Originally published at:

CUDA applications often need to know the maximum available shared memory per block or to query the number of multiprocessors in the active GPU. One way to do this is by calling cudaGetDeviceProperties(). Unfortunately, calling this function inside a performance-critical section of your code lead to huge slowdowns, depending on your code. We found out…

CUDA should provide an balance between everything per API (cudaGetDeviceProperties) v/s one query per API (cudaDeviceGetAttribute()).
An API with dynamic number of queries would allow user to choose what it needs without multiple function calls.
for an example: vulkan has

Another suggestion, Avoid doing a PCIE read access for many of the properties which are constant and can be cached at cuInit/ cuDevice creation.

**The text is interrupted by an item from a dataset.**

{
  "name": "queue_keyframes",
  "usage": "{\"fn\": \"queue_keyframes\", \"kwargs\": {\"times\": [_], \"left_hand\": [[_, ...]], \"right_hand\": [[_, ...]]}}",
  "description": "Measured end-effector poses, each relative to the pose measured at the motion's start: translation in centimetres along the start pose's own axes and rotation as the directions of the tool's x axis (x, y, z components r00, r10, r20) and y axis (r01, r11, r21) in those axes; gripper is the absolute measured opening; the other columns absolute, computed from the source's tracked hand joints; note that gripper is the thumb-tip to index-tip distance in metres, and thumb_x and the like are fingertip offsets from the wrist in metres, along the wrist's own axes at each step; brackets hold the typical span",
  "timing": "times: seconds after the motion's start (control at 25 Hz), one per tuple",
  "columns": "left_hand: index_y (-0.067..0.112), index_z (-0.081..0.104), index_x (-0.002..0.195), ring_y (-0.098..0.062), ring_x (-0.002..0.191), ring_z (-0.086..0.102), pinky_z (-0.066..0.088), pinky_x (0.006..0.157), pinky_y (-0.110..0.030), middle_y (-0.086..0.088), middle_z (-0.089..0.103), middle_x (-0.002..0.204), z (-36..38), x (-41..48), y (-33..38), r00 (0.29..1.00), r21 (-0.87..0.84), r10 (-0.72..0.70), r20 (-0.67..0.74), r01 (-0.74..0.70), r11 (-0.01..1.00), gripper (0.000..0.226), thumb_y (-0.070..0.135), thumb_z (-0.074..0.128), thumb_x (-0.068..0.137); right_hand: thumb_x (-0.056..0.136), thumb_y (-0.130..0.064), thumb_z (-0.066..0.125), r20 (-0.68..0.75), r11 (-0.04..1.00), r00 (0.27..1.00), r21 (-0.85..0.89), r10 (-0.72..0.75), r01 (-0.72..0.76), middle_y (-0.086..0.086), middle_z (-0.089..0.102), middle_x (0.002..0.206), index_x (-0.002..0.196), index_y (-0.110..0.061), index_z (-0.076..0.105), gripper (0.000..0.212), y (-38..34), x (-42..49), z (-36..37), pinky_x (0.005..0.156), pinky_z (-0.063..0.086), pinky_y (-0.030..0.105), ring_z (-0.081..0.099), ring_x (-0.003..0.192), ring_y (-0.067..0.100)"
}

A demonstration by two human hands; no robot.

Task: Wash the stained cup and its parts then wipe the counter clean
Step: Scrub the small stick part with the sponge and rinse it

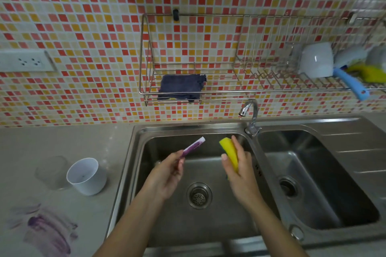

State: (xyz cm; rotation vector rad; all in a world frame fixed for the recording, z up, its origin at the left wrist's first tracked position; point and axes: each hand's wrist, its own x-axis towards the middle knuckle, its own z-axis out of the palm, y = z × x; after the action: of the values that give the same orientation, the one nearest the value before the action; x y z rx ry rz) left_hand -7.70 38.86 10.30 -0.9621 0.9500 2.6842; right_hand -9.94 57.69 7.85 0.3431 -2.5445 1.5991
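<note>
Over the left sink basin (158, 146), my left hand (169, 171) pinches a white straw-like cup part (193, 146) smeared with purple; it points up and to the right. My right hand (238, 169) grips a yellow sponge (229, 152) with a green underside, a short gap right of the part. A white cup (85, 176) stands on the grey counter (62, 137) left of the sink, with a clear plastic piece (51, 171) beside it. A purple stain (48, 229) smears the counter at lower left.
The faucet (249, 115) stands between the two basins; the right basin (317, 183) has a drainboard beyond it. A wall rack (188, 89) holds a dark blue cloth (181, 86); its right part carries white cups (316, 59) and a blue-handled tool (351, 83). A socket (25, 61) is at left.
</note>
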Motion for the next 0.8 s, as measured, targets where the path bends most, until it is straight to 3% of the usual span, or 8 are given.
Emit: {"fn": "queue_keyframes", "kwargs": {"times": [0.12,0.2,0.32,0.44,0.52,0.64,0.72,0.8], "left_hand": [[0.001,0.067,0.087,-0.006,0.046,0.059,0.050,0.045,-0.011,-0.005,0.063,0.060,0.6,-0.2,-1.0,1.000,0.121,0.028,0.011,-0.029,0.992,0.008,0.008,0.063,0.084],[0.002,0.067,0.089,-0.006,0.048,0.058,0.050,0.046,-0.013,-0.004,0.064,0.062,1.3,-0.4,-1.7,0.996,0.260,0.066,0.056,-0.078,0.962,0.010,0.009,0.061,0.087],[0.001,0.064,0.089,-0.006,0.049,0.058,0.049,0.047,-0.012,-0.004,0.063,0.062,2.5,-1.1,-2.3,0.989,0.351,0.097,0.112,-0.131,0.927,0.009,0.008,0.058,0.089],[-0.003,0.064,0.094,-0.005,0.045,0.056,0.047,0.044,-0.010,-0.004,0.061,0.056,2.9,-1.4,-2.2,0.991,0.302,0.050,0.124,-0.086,0.949,0.013,0.006,0.057,0.089],[-0.005,0.064,0.093,-0.004,0.042,0.055,0.046,0.041,-0.009,-0.004,0.060,0.054,3.1,-1.3,-2.2,0.994,0.245,0.001,0.110,-0.028,0.969,0.013,0.005,0.057,0.089],[-0.003,0.063,0.090,-0.004,0.040,0.055,0.044,0.038,-0.008,-0.005,0.059,0.053,3.4,-1.3,-2.2,0.994,0.191,-0.052,0.096,0.033,0.981,0.010,0.005,0.055,0.089],[-0.001,0.062,0.086,-0.004,0.039,0.054,0.043,0.037,-0.008,-0.005,0.059,0.051,3.7,-1.3,-2.1,0.993,0.173,-0.072,0.092,0.055,0.983,0.010,0.004,0.055,0.089],[-0.001,0.061,0.085,-0.004,0.038,0.054,0.043,0.037,-0.008,-0.006,0.059,0.050,3.7,-1.2,-1.6,0.993,0.148,-0.077,0.086,0.064,0.987,0.010,0.004,0.055,0.089]], "right_hand": [[0.095,-0.048,0.034,-0.105,0.950,0.956,-0.188,-0.273,0.251,0.005,0.035,0.108,0.143,-0.028,0.021,0.054,0.6,0.3,0.9,0.087,0.029,0.001,0.040,0.094,-0.009],[0.097,-0.042,0.033,-0.152,0.894,0.899,-0.258,-0.411,0.365,0.006,0.034,0.104,0.141,-0.016,0.032,0.051,0.6,0.8,1.2,0.089,0.027,0.001,0.035,0.084,0.000],[0.095,-0.028,0.043,-0.167,0.830,0.837,-0.326,-0.521,0.452,-0.003,0.027,0.102,0.136,-0.012,0.040,0.044,1.1,1.6,1.4,0.086,0.033,0.008,0.034,0.088,0.005],[0.091,-0.025,0.044,-0.080,0.775,0.838,-0.435,-0.541,0.459,0.000,0.031,0.101,0.138,-0.021,0.037,0.048,2.1,2.1,1.4,0.072,0.049,0.029,0.039,0.085,0.012],[0.091,-0.025,0.044,-0.092,0.787,0.854,-0.448,-0.512,0.423,0.007,0.036,0.100,0.139,-0.020,0.036,0.049,2.5,2.2,1.4,0.068,0.051,0.035,0.041,0.084,0.014],[0.092,-0.027,0.041,-0.064,0.764,0.847,-0.471,-0.528,0.441,0.014,0.042,0.096,0.139,-0.018,0.036,0.049,2.2,2.5,0.8,0.068,0.048,0.031,0.044,0.081,0.017],[0.093,-0.029,0.039,-0.169,0.852,0.884,-0.395,-0.436,0.345,0.009,0.038,0.096,0.140,-0.013,0.039,0.049,1.8,3.1,0.2,0.075,0.042,0.026,0.037,0.084,0.010],[0.095,-0.027,0.038,-0.194,0.862,0.886,-0.387,-0.422,0.326,0.005,0.033,0.097,0.140,-0.009,0.039,0.049,1.6,3.2,0.0,0.078,0.037,0.021,0.033,0.084,0.008]]}}
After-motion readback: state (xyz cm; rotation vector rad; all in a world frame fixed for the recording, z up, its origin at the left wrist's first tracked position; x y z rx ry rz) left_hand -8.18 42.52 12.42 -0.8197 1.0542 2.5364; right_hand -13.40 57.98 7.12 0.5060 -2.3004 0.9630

i regular read your website all the blog of theses websites is amazing

Using Titan V, cuda V10.1.105, driver version 418.56, I got, for example,

cudaGetDeviceProperties -> 194847us
cudaDeviceGetAttribute -> 160394us

They are quite similar. Why?

Interesting. Did you run the code in the post as-is, or did you query different attributes using cudaGetDeviceAttribute ?

Yes, I run the code in the post as it is.

Where I find the names for each property (e.g. warp size, etc)?